> **Work instruction**:
Your task is to filter the entries and copy every line containing the string "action".
==== Records to process
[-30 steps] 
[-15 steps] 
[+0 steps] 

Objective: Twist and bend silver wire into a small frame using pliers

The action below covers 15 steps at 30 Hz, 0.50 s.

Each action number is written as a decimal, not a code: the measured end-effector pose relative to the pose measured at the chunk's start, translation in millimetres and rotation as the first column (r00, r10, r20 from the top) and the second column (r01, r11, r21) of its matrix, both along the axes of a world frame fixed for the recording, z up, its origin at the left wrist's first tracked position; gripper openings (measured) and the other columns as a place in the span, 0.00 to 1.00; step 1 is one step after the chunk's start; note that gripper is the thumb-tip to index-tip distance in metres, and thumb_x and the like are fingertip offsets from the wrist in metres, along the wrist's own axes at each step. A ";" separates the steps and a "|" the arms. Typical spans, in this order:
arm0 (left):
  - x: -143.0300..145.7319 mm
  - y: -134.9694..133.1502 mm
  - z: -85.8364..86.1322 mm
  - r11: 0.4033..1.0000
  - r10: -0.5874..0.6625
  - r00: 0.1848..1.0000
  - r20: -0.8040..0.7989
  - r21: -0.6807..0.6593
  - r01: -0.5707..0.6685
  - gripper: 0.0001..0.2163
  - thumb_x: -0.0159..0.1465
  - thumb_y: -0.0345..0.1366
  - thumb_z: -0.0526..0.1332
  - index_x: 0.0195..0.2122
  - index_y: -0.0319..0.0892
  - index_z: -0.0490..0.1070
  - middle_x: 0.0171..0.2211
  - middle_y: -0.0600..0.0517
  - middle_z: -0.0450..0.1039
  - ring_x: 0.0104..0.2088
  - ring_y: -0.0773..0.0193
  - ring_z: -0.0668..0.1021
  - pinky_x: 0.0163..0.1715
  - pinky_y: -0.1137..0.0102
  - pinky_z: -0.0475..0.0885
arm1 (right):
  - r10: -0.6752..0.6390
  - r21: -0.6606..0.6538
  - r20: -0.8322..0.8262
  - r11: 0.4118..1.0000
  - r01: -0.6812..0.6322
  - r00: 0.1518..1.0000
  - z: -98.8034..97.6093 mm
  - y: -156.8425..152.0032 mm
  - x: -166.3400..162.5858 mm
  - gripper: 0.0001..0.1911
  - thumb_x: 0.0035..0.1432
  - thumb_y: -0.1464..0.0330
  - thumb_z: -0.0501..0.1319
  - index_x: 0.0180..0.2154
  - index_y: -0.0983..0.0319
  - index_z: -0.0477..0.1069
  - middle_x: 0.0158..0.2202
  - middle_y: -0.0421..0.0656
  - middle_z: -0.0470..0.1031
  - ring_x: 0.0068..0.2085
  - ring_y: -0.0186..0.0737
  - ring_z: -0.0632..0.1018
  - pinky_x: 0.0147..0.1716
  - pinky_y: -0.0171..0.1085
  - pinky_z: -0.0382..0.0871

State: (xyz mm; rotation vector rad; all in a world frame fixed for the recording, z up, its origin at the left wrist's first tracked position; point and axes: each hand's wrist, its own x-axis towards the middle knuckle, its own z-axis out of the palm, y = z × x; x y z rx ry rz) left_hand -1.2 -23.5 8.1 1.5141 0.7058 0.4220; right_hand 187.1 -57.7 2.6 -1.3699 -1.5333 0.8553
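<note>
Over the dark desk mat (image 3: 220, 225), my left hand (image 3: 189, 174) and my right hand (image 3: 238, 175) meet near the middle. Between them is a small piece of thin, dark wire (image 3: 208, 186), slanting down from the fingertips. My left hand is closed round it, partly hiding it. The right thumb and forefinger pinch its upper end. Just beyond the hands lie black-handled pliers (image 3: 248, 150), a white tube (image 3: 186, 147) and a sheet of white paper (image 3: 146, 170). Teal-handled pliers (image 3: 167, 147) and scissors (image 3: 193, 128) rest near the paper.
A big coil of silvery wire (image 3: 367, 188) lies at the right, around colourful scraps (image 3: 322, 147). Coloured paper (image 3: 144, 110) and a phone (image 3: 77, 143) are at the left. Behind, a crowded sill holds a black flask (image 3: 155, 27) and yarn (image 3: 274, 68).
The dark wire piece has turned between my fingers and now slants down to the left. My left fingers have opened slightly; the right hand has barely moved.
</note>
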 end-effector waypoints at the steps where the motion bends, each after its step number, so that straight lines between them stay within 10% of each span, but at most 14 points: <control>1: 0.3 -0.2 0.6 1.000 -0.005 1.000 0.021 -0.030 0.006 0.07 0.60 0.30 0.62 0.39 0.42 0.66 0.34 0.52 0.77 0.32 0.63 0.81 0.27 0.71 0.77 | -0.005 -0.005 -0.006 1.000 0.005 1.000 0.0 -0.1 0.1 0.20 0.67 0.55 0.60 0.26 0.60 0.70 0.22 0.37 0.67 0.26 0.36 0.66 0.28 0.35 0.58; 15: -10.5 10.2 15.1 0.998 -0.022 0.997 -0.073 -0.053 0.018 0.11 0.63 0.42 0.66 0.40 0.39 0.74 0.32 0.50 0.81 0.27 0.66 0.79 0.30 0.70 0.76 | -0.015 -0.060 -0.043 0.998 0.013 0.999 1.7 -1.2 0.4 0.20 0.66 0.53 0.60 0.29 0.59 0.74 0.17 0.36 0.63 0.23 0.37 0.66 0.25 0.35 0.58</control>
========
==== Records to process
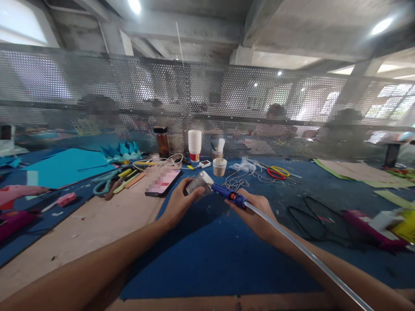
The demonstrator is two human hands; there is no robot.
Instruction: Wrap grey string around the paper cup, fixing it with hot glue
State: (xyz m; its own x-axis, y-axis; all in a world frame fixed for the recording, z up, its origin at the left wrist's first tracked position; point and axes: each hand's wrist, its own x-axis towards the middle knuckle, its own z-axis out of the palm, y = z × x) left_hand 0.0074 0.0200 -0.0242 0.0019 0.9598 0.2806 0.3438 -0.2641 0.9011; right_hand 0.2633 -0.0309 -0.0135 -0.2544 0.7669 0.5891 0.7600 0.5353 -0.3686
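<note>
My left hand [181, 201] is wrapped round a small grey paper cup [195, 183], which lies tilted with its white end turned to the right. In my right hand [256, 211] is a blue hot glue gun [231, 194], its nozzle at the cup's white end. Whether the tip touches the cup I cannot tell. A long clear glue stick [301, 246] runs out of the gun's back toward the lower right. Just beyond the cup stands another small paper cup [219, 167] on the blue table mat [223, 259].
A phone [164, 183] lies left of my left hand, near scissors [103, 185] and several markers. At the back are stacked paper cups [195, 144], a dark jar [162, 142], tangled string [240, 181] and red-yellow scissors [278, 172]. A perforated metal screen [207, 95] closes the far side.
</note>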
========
> **Response area**:
The action below covers 15 steps at 30 Hz, 0.50 s.
Each action number is written as a decimal, not a code: the measured end-effector pose relative to the pose measured at the chunk's start, translation in millimetres and rotation as the first column (r00, r10, r20 from the top) and the second column (r01, r11, r21) of its matrix, both along the axes of a world frame fixed for the recording, z up, its origin at the left wrist's first tracked position; gripper openings (measured) and the other columns as a place in the span, 0.00 to 1.00; step 1 is one step after the chunk's start; note that gripper is the thumb-tip to index-tip distance in metres, and thumb_x and the like are fingertip offsets from the wrist in metres, along the wrist's own axes at each step. A ";" separates the steps and a "|" the arms. Typical spans, in this order:

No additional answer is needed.